Pasé 15 años entrenando a los infantes de marina en combate cuerpo a cuerpo, y mi gobierno era simple: nunca poner una mano sobre un civil. Pero esa regla se rompió en el momento en que vi a mi hija en la sala de emergencias porque su novio la había lastimado. Conduje directamente a su gimnasio. Se reía con sus amigos, hasta que me vio.

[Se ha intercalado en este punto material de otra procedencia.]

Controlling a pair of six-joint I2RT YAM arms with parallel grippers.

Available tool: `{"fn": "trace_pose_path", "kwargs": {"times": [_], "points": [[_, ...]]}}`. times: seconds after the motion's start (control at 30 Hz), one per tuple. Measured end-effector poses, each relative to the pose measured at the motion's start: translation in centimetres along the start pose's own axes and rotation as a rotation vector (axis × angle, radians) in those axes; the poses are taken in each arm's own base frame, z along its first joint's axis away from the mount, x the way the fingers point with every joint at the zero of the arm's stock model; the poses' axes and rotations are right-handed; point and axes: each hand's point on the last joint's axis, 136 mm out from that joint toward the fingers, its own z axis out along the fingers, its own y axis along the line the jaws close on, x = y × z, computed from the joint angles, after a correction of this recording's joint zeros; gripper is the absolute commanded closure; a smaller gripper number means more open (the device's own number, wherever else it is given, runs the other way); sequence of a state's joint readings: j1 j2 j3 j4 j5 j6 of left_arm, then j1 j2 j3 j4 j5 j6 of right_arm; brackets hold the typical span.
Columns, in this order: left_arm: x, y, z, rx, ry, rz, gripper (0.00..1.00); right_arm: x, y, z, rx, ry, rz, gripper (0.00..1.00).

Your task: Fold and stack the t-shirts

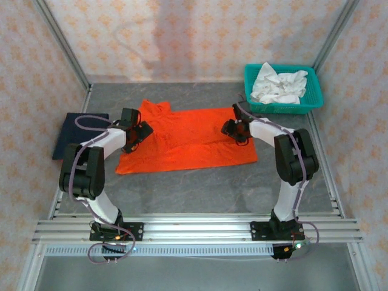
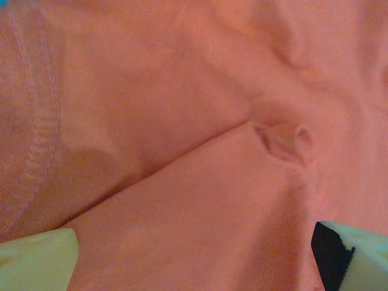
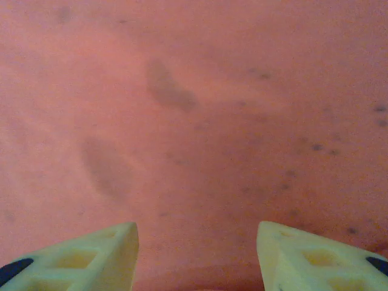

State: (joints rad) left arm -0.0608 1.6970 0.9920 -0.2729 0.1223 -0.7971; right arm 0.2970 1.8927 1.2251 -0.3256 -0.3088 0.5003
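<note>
from the top camera, the orange-red t-shirt (image 1: 194,142) lies spread flat across the middle of the grey table (image 1: 212,188), with its long side running left to right. a dark navy t-shirt (image 1: 73,136) lies as a flat rectangle at the table's left edge, just clear of the orange one. a teal lattice basket (image 1: 308,100) stands in the far right corner with crumpled white cloth (image 1: 279,85) in it. the left gripper (image 1: 140,132) sits low over the left end of the orange shirt. the right gripper (image 1: 235,128) sits low over its right part, near the far edge.

in the left wrist view, orange cloth (image 2: 182,109) spreads under the camera. a stitched hem (image 2: 42,121) curves down the left side, a fold edge runs on a slant across the middle, and there is a small pucker (image 2: 285,142) to the right of centre. the pale fingertips (image 2: 36,260) show only at the bottom corners. the claw (image 2: 194,260) is spread as wide as it goes and has hold of nothing, with the cloth lying loose between the jaws.

in the right wrist view, the cloth (image 3: 194,121) is smooth, with faint dents and a few dark specks. the two pale fingertips (image 3: 91,257) stand partway apart. this claw (image 3: 197,254) is about half open, and nothing is pinched in it.
</note>
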Motion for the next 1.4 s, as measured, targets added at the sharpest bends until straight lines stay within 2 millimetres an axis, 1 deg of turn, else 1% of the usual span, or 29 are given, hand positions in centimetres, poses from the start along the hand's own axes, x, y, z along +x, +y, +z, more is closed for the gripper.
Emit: {"fn": "trace_pose_path", "kwargs": {"times": [0.1,0.17,0.27,0.37,0.57,0.7,0.8,0.83,0.9,1.0,1.03,1.07,1.13,1.2,1.23,1.37,1.4], "points": [[0.8,0.9,0.4,-0.020,0.019,0.004,0.00,0.9,-1.9,0.5,0.034,0.027,0.022,0.46],[1.6,1.7,0.7,-0.035,0.034,0.007,0.00,0.8,-2.3,0.2,0.030,0.017,0.029,0.46],[2.0,1.9,0.1,-0.018,0.036,0.008,0.00,1.6,-3.4,-0.1,0.037,0.023,0.042,0.47],[3.1,2.5,-0.3,-0.011,0.057,0.009,0.00,2.1,-4.6,-0.7,0.040,0.020,0.072,0.47],[5.5,2.4,-1.3,0.014,0.093,0.031,0.00,3.4,-7.0,-2.2,0.041,0.016,0.153,0.47],[6.9,2.6,-2.1,0.012,0.114,0.044,0.00,4.3,-7.7,-3.0,0.042,0.014,0.173,0.46],[7.1,2.6,-2.6,-0.002,0.120,0.048,0.00,4.5,-7.6,-3.5,0.033,0.015,0.161,0.41],[6.8,2.5,-2.8,-0.008,0.113,0.049,0.00,4.5,-7.5,-3.7,0.031,0.011,0.149,0.39],[5.5,1.5,-3.3,-0.004,0.071,0.053,0.00,4.2,-7.2,-4.3,0.023,-0.006,0.120,0.34],[2.8,-1.3,-4.4,0.028,-0.015,0.061,0.00,2.8,-5.9,-5.7,0.004,-0.064,0.047,0.26],[1.6,-2.5,-4.7,0.037,-0.047,0.064,0.00,2.2,-5.4,-6.2,-0.002,-0.090,0.026,0.21],[0.5,-3.7,-4.9,0.045,-0.078,0.069,0.00,1.4,-4.8,-6.8,-0.011,-0.121,0.004,0.16],[-1.5,-5.4,-5.0,0.047,-0.131,0.072,0.00,0.1,-4.1,-7.9,-0.026,-0.186,-0.022,0.10],[-3.1,-6.7,-4.6,0.035,-0.167,0.074,0.00,-1.1,-3.5,-9.0,-0.043,-0.254,-0.042,0.05],[-3.8,-7.3,-4.2,0.026,-0.181,0.076,0.00,-1.7,-3.2,-9.7,-0.054,-0.292,-0.053,0.01],[-5.8,-9.5,-1.8,-0.024,-0.197,0.096,0.00,-3.3,-2.7,-12.0,-0.095,-0.416,-0.067,0.01],[-6.2,-9.8,-1.2,-0.040,-0.197,0.098,0.00,-3.5,-2.7,-12.3,-0.105,-0.435,-0.065,0.01]]}}
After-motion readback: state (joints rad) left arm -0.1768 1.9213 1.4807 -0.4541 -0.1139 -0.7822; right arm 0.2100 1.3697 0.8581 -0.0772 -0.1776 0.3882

Y lo que sucedió después hizo que incluso su entrenador se callara.

“¿Cómo te está tratando Dustin?” Preguntó, su tono casual, pero sus ojos rastreaban cada micro-expresión, cada sutil escabalda.

“Él es bueno. Realmente bien”. La pausa fue medio segundo demasiado larga. “En realidad, estamos entrenando juntos ahora. Él me está enseñando algunos conceptos básicos de boxeo”.

La mandíbula de Shane se apretó. Dustin Freeman, veintiséis años, un luchador arrogante de MMA que entrenó en un gimnasio de centro comercial llamado Titan’s Forge. Habían estado saliendo durante cuatro meses, y a Shane le había disgustado desde el primer apretón de manos: demasiado agarre, demasiado contacto visual, el tipo de exhibición de dominancia insegura que gritaba sobrecompensación.

“Marcy,” Shane dejó sus herramientas, su voz suave pero firme. “Si algo está mal...”

“Nada está mal, papá. Ya no soy un niño”. Ella le besó la mejilla y se retiró antes de que pudiera empujar más. “Mamá necesita ayuda con la cena”.

Esa noche, Shane se sentó frente a su esposa, Lisa, en la mesa de la cena, la silla vacía de Marcy, una acusación silenciosa entre ellos. Lisa, una enfermera de trauma en el condado General, tenía el mismo pliegue preocupado entre sus cejas que él sentía formando en su propia frente.

“Ella está cubriendo moretones”, dijo Lisa en voz baja, con la voz apenas un susurro. “Los vi cuando pasé por su apartamento ayer. Marcas de los dedos en la parte superior del brazo”.

Los nudillos de Shane blanqueaban alrededor de su tenedor.